Dean Bales noted that "[l]ibraries are going digital, and budget pressures make it difficult to justify maintaining print publications. Most law firm and county libraries have long since cancelled their print subscriptions, driving up the publication costs for the few remaining (mostly law school) buyers."
It's true that libraries can discard a lot of material that was once only available in print but is now duplicated by many electronic resources. Law libraries are officially in "The Shed West Era" where we can reasonably rely on WestlawNext rather than the costly print material.
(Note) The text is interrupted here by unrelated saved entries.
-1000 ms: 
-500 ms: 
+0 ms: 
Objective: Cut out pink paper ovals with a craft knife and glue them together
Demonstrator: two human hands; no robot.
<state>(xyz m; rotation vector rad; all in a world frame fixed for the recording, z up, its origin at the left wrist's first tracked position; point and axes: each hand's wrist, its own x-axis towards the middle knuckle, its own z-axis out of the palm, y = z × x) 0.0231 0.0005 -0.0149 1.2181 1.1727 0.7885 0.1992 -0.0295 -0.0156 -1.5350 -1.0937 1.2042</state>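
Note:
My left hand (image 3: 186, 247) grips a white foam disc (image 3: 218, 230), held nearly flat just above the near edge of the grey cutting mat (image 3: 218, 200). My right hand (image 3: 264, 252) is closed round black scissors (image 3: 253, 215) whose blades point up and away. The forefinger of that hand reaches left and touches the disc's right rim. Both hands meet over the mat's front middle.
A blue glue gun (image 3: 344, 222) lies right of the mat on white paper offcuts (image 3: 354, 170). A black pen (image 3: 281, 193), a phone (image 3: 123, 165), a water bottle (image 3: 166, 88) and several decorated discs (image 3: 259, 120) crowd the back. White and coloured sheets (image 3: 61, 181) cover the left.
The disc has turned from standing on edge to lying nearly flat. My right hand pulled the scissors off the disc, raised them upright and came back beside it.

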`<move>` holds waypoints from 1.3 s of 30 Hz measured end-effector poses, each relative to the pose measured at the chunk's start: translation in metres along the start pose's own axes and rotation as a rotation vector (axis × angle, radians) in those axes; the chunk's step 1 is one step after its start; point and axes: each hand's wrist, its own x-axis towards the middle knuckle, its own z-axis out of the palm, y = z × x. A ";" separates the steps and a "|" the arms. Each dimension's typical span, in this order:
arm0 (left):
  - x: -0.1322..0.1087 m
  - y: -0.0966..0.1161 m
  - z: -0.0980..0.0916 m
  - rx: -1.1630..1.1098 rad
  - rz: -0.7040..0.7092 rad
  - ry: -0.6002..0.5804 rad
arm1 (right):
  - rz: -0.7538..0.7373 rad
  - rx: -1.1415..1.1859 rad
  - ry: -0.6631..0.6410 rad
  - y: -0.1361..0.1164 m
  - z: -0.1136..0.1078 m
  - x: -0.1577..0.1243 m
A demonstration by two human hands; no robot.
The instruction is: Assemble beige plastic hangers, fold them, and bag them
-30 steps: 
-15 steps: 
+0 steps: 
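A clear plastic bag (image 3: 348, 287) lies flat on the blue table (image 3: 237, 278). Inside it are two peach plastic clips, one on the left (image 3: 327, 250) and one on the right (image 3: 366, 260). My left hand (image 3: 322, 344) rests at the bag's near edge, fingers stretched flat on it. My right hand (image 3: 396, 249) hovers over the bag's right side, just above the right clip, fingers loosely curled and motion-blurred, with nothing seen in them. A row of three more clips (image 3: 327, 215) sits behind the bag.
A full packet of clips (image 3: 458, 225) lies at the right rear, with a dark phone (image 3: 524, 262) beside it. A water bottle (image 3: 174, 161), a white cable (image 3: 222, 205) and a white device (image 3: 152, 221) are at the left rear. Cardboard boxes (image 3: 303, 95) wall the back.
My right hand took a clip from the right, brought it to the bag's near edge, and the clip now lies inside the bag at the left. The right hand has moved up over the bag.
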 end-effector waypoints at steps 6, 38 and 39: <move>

There are pitfalls associated with relying on proprietary databases, but this is the direction we are all moving.
Dean Bales goes on to say that "[s]helves at many law libraries already are tagged with a note indicating that the shelved material is no longer kept up-to-date. Rows of discontinued publications already look antiquated; it's only a matter of time (and a reversal in the decline in law school admissions) before libraries are pressured to discard the paper and repurpose the space."
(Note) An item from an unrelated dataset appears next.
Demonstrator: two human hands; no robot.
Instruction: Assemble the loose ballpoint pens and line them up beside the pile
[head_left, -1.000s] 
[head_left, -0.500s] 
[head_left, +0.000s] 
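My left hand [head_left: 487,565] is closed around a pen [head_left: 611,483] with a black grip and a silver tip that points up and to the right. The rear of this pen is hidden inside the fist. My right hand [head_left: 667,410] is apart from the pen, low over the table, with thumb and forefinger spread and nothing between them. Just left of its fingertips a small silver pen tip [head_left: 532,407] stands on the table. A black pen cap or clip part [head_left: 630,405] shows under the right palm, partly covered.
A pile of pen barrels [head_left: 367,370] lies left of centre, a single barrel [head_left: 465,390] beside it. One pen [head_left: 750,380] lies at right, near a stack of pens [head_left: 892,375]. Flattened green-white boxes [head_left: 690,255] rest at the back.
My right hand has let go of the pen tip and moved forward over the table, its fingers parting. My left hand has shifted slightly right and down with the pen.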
One thing that is very important for law school administrators to understand is that although there is a lot of room to shed duplicated material, there is a lot of material that is still only available in print. And we want law schools to be a place of academic rigor and exploration, which requires having access to the material. But the pressure that libraries will continue to face may be just what we need to innovate in a positive way.
Libraries currently do a great job of sharing print, but we need to go a step further and try to configure a system for electronic resource sharing. Law libraries may also need to seriously consider providing new services to stay relevant.
There's no doubt that librarians will innovate in the face of challenge, but it's also important for administrators to understand that there should not be a total focus on monetary ROI to determine if law libraries are still needed. The library is often a huge expenditure for a law school, and it's a tempting place to tighten the purse strings without looking at the intrinsic value of the library.